- _Records supplied_:
====

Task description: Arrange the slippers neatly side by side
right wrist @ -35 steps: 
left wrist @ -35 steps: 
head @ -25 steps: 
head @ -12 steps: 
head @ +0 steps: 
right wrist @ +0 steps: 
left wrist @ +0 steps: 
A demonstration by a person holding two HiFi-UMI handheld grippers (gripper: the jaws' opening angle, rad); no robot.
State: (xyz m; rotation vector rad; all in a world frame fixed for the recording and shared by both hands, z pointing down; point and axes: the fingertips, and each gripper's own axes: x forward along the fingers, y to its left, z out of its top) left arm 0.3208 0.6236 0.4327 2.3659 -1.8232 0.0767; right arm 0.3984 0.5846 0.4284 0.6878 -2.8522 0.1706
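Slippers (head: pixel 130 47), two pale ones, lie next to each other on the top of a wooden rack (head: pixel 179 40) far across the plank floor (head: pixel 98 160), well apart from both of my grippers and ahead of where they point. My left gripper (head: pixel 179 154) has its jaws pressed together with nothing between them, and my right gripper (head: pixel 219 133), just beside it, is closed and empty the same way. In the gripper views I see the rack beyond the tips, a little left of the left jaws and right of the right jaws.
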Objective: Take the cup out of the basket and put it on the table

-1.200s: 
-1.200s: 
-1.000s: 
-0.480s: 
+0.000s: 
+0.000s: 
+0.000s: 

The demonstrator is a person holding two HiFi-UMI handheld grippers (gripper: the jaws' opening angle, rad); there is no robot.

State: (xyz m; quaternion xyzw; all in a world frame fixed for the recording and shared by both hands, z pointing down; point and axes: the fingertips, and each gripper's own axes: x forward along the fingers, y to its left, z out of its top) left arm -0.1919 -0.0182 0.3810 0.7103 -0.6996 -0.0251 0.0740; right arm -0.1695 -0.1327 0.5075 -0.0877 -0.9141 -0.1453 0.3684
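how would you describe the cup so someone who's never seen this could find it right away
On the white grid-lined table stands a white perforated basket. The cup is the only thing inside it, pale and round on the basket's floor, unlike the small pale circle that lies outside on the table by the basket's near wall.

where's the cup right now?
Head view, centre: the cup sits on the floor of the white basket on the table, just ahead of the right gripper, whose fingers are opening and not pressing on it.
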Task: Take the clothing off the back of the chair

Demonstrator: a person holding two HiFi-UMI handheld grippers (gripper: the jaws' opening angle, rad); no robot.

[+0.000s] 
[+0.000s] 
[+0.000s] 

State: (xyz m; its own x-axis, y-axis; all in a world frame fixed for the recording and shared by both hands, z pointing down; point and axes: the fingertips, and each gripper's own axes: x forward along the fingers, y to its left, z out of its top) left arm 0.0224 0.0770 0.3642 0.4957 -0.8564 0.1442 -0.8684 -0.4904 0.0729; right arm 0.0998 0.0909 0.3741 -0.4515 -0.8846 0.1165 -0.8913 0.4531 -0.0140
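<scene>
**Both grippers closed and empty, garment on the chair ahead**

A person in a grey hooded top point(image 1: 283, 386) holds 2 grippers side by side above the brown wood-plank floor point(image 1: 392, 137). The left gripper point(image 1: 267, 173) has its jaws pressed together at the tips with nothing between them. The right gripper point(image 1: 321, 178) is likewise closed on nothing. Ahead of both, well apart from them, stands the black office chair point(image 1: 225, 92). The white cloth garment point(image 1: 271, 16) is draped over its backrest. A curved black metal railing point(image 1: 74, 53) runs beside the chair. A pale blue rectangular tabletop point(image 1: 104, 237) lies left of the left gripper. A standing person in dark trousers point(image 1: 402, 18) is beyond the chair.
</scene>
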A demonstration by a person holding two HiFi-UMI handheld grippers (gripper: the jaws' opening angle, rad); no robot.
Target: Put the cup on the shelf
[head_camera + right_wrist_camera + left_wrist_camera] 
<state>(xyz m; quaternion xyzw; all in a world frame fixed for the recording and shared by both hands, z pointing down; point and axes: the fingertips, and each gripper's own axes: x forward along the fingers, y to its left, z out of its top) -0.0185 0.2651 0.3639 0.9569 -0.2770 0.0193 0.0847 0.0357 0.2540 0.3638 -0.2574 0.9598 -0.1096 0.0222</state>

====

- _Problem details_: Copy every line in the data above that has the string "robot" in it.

- _Solution below_:
A demonstration by a person holding two HiFi-UMI handheld grippers (gripper: the jaws' opening angle, rad); no robot.
The demonstrator is a person holding two HiFi-UMI handheld grippers (gripper: the jaws' opening angle, rad); there is no robot.
Demonstrator: a person holding two HiFi-UMI handheld grippers (gripper: the jaws' opening angle, rad); no robot.
A demonstration by a person holding two HiFi-UMI handheld grippers (gripper: the jaws' opening angle, rad); no robot.

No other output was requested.